He returned to politics in the 1810s, campaigning for Catholic Emancipation, that is, the repeal of all anti-Catholic legislation enforced in Ireland. As part of his campaign, he sought and won election to the House of Commons in 1828, even though as a Catholic, he was ineligible for membership because of his inability to take an oath to the Queen as head of the Church of England. His election and subsequent re-election in 1829, forced the government of the Duke of Wellington in 1829 to repeal the prohibitions and grant emancipation, which also liberated not just Catholics but Presbyterians and all faiths other than the established Church of Ireland.

In 1841 O'Connell became the first Catholic Mayor of Dublin. While Mayor he called out the British army against striking workers in the capital.

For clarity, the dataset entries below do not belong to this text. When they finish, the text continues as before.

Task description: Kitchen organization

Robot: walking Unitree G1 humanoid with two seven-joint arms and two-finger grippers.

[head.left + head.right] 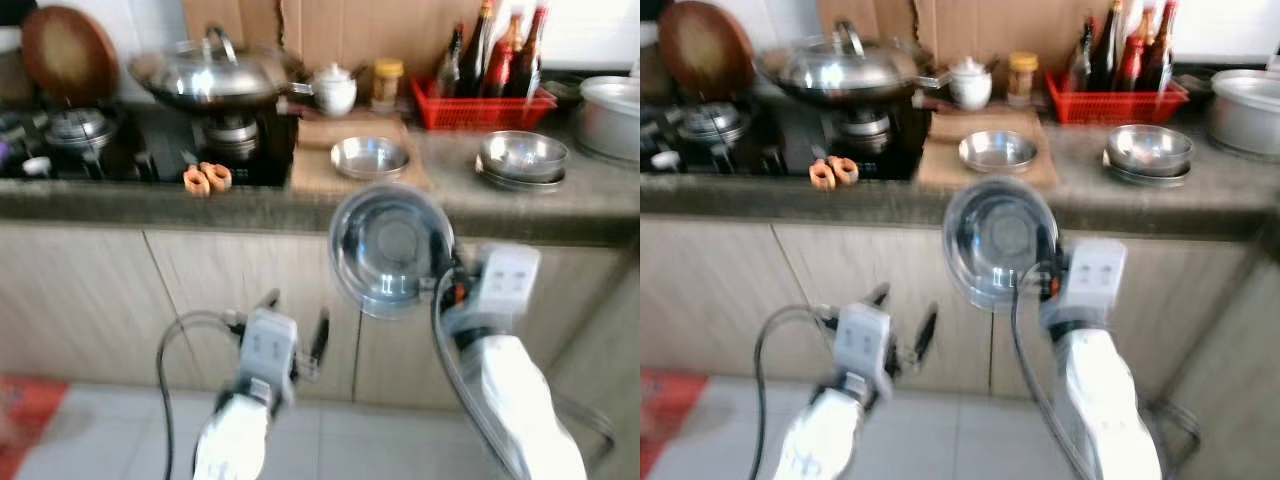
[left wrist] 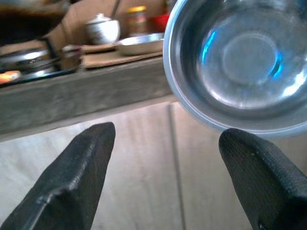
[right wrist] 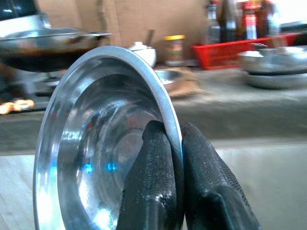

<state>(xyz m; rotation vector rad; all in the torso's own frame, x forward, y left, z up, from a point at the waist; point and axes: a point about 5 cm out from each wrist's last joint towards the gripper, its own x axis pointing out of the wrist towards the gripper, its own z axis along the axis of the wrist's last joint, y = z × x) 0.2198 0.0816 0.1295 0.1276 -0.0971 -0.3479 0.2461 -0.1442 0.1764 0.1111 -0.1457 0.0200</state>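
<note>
Centre frame: right gripper [image 3: 175, 158] pinching steel bowl [image 1: 390, 245] by its rim; lower left, left gripper [image 2: 168, 167] spread wide.

wok [image 1: 215, 75] on stove | teapot [image 1: 335, 89] | jar [image 1: 386, 82] | cabinet doors [image 1: 90, 300] | floor tiles [image 1: 110, 440]

Your head views are softly blurred throughout under even, moderately bright light. Blue-white glare streaks the steel bowl [image 2: 244, 57]. In your right wrist view the counter [image 3: 249, 103] behind is out of focus.
</note>
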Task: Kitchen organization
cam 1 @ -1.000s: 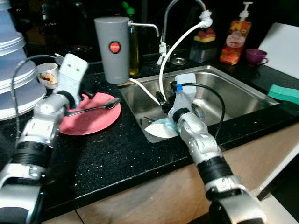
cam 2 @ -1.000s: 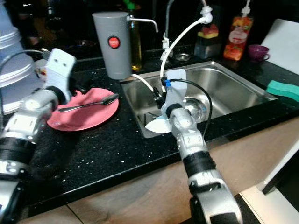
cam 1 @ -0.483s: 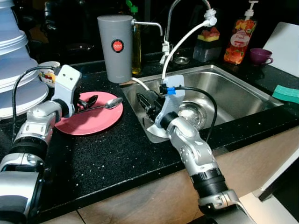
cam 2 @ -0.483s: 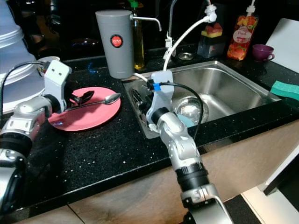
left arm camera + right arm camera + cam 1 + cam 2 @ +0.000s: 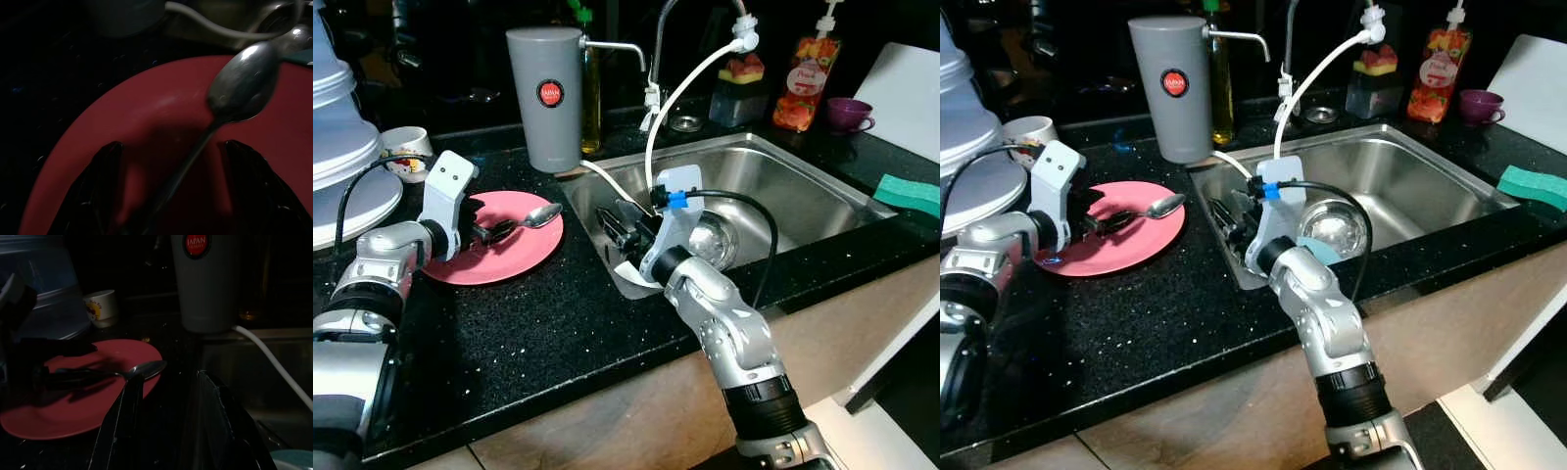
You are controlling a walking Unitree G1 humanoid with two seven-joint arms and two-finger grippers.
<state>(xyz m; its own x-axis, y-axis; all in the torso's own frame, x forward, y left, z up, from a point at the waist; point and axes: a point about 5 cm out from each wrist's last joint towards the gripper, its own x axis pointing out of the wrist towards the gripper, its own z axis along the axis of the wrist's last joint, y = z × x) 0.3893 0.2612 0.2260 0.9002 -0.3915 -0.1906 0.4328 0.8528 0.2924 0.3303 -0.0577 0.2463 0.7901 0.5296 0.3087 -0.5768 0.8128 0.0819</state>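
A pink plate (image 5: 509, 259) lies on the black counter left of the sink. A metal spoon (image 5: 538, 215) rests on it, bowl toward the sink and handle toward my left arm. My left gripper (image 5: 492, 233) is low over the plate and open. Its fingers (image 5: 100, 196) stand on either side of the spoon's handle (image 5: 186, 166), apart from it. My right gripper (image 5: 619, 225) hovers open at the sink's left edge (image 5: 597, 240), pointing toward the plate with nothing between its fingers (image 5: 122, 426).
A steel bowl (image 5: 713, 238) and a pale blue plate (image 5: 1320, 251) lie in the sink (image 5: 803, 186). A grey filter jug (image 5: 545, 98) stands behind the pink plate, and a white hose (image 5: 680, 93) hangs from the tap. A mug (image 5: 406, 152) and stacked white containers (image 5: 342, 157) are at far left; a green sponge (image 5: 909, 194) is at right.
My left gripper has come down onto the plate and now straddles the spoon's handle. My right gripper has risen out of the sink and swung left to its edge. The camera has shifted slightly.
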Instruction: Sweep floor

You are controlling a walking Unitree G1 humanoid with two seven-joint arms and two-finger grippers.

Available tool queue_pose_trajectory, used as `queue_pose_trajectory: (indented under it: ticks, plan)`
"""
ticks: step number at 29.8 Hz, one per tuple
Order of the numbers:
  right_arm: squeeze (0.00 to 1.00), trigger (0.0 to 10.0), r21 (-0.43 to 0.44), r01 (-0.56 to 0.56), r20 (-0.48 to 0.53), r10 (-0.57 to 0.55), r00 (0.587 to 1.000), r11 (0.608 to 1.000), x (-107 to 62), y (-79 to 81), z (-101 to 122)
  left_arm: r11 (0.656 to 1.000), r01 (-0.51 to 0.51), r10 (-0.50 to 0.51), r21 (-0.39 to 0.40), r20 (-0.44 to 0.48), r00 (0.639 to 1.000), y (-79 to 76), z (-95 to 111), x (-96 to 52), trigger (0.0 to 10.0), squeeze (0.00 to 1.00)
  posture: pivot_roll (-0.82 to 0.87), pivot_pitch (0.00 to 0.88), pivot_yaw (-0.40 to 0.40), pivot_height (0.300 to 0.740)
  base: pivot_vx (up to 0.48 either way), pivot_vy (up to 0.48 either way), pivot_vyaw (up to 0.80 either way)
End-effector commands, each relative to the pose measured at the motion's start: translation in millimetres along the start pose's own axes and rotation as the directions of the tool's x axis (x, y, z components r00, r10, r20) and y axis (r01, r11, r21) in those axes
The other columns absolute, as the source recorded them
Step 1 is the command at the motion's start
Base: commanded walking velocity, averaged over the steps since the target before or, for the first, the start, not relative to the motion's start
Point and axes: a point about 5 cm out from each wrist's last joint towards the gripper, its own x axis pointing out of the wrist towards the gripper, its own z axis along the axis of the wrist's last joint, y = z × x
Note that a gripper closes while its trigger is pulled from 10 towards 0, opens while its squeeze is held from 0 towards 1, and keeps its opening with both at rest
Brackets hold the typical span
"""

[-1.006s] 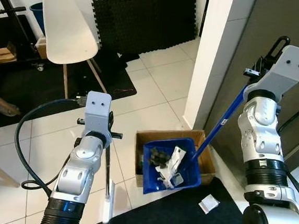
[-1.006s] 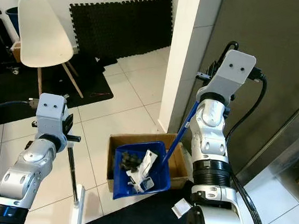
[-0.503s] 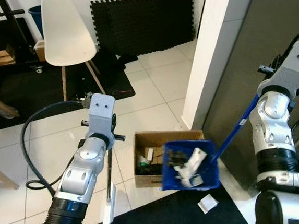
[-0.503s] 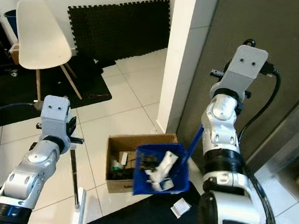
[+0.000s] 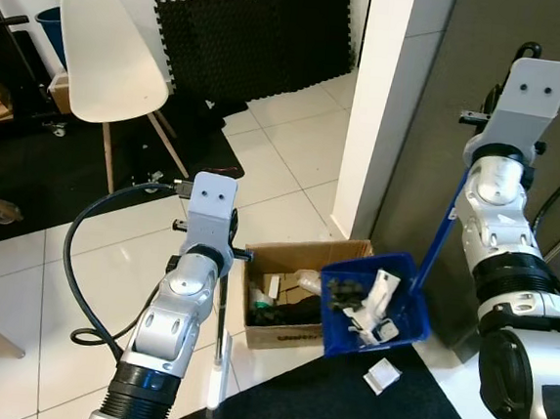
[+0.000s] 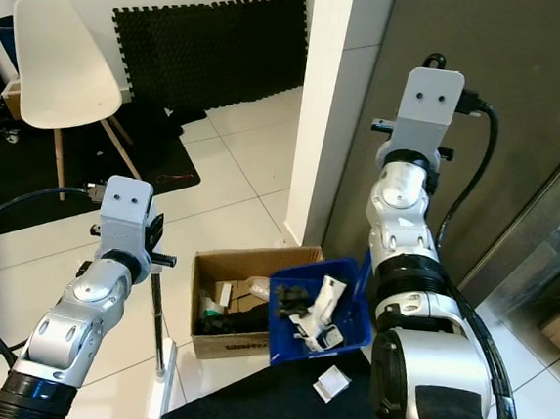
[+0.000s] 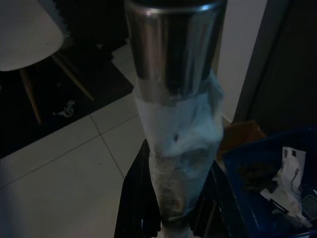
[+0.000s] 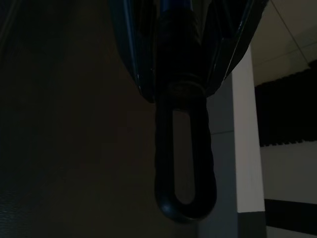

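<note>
Two silver jointed arms with black collars; white wrist housings (image 5: 211, 202) bear two dark screws; black cables (image 5: 90, 252) loop off.

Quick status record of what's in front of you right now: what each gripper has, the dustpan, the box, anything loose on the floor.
left gripper: shut on broom handle, upright beside the box
right gripper: shut on dustpan handle, raised by the pillar
dustpan: blue, holds debris, hangs against the box's right end, not yet emptied
cardboard box: open on the tiles, rubbish inside
loose item: white scrap on the dark mat
</note>
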Motion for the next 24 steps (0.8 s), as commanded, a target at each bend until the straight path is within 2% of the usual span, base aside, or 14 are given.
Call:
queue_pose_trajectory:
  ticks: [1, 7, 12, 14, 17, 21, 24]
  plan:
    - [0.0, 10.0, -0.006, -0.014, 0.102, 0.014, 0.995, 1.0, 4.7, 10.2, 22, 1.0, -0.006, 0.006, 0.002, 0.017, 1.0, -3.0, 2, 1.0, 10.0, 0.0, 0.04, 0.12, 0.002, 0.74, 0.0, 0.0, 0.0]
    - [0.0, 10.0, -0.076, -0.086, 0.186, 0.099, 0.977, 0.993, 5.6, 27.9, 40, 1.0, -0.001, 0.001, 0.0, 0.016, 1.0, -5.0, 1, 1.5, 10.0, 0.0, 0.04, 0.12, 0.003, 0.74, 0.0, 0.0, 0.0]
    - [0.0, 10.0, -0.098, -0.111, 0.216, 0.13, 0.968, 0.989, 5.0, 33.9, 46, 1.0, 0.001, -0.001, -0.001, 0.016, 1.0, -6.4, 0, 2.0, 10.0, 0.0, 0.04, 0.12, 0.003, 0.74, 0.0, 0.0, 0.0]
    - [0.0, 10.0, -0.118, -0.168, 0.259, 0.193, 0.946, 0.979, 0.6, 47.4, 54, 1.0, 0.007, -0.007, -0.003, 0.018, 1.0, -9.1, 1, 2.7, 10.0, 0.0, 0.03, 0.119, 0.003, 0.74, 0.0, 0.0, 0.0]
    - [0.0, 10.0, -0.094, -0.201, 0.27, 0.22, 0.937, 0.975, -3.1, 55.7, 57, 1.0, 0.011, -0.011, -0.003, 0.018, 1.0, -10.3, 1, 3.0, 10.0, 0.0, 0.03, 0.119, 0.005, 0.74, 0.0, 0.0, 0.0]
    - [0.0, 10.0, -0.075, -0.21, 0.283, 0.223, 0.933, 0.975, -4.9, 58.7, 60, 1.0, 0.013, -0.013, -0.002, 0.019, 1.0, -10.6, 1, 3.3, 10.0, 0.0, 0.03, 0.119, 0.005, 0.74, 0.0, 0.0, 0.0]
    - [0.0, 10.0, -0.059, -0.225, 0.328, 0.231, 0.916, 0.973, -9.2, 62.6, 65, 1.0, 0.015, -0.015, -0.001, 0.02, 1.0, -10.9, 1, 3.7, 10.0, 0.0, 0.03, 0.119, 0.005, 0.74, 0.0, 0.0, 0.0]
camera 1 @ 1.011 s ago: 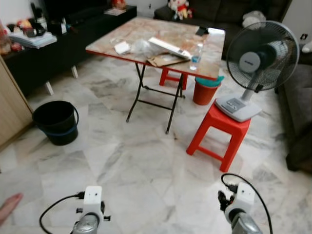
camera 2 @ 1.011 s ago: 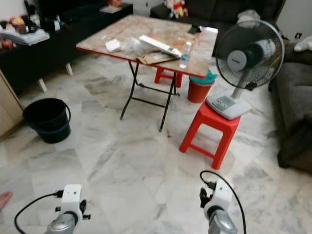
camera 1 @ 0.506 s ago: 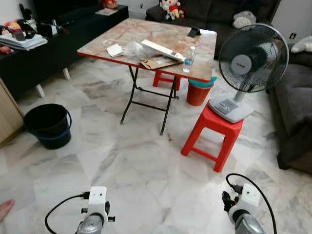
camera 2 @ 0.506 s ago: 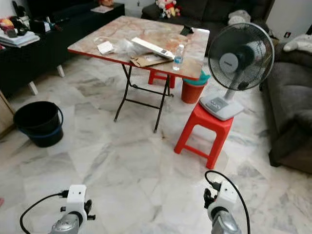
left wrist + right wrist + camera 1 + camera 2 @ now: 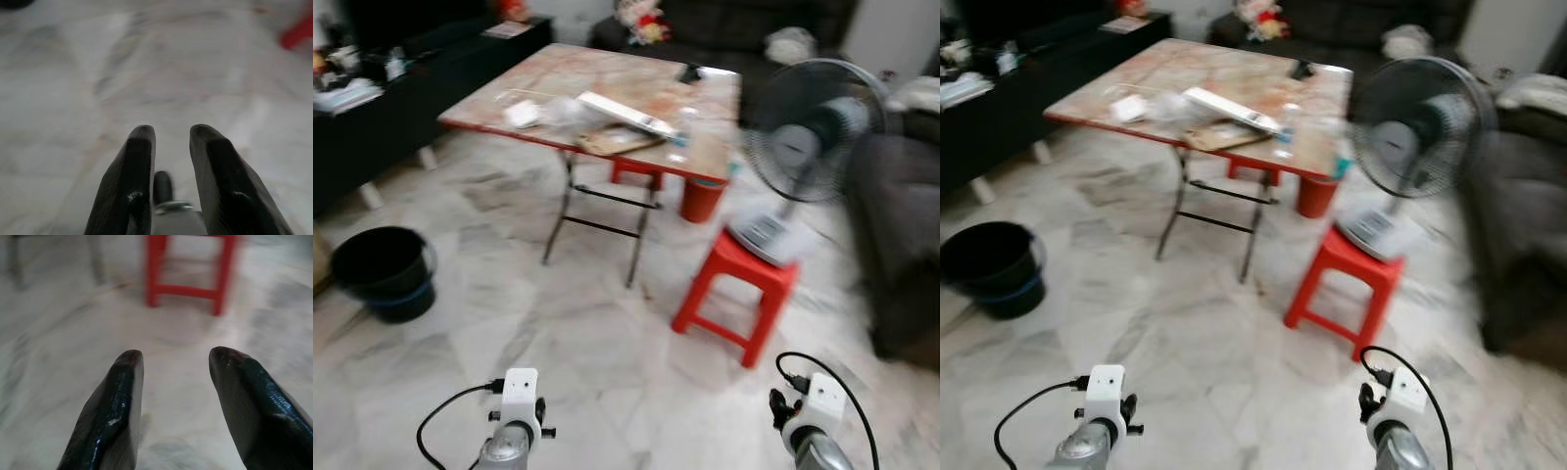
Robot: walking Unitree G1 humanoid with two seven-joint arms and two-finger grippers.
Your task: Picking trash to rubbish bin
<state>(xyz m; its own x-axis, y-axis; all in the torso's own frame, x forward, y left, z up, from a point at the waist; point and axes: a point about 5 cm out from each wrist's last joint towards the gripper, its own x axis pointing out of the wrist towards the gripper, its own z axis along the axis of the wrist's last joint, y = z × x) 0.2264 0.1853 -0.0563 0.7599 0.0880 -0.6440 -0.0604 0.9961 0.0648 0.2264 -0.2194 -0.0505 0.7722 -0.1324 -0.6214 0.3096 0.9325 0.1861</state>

O'Connell also campaigned for Repeal, that is, repeal of the Act of Union that in 1801 merged the Kingdom of Great Britain and the Kingdom of Ireland to form the United Kingdom of Great Britain and Ireland. He argued for the re-creation of an independent Kingdom of Ireland to govern itself, with Queen Victoria as Queen of Ireland. To push this, he held a series of Monster Meetings (mass rallies) throughout Ireland. These frightened the British government and the Prime Minister Sir Robert Peel banned a proposed monster meeting at Clontarf, just outside Dublin. Despite appeals from his supporters, O'Connell refused to defy the authorities and called off the meeting. This did not prevent him being jailed for sedition, although he was quickly released. Having deprived himself of his most potent weapon, the monster meeting, O'Connell failed to make any more progress in the campaign for Repeal. Though Charles Stewart Parnell (who dominated Irish politics in the last quarter of the nineteenth century) is more usually associated with the title, O'Connell was popularly described as the Uncrowned King of Ireland.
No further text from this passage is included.